Show all lines from the listing below that contain "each".

| DATASET RECORDS |
____________
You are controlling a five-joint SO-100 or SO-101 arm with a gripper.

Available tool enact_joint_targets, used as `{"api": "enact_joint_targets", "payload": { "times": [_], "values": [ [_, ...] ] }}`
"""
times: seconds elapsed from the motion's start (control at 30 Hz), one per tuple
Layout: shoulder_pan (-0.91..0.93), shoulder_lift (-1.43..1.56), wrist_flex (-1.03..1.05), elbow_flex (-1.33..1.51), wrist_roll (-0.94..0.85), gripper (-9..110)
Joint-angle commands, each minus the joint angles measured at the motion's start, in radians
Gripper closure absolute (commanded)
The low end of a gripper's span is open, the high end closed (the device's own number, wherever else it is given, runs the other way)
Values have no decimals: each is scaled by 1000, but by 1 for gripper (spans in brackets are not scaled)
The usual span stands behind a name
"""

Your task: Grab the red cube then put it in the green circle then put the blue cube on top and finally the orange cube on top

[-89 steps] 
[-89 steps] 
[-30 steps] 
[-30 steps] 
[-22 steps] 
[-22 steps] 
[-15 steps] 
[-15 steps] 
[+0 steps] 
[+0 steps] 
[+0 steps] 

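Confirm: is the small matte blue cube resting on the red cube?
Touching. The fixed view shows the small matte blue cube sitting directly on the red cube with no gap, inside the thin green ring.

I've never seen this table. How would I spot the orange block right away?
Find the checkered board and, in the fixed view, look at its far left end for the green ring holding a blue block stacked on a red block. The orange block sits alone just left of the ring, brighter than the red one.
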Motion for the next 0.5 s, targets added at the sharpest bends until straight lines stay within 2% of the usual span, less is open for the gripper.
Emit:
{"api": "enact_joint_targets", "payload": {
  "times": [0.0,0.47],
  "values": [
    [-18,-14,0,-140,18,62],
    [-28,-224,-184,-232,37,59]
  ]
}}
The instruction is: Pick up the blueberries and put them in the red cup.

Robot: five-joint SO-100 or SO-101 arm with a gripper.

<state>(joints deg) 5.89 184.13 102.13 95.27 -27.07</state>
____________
| TASK RESULT |
Joint-angle commands, each minus the joint angles measured at the motion's start, in radians
Values have no decimals: each is scaled by 1000, but by 1 for gripper (spans in brackets are not scaled)

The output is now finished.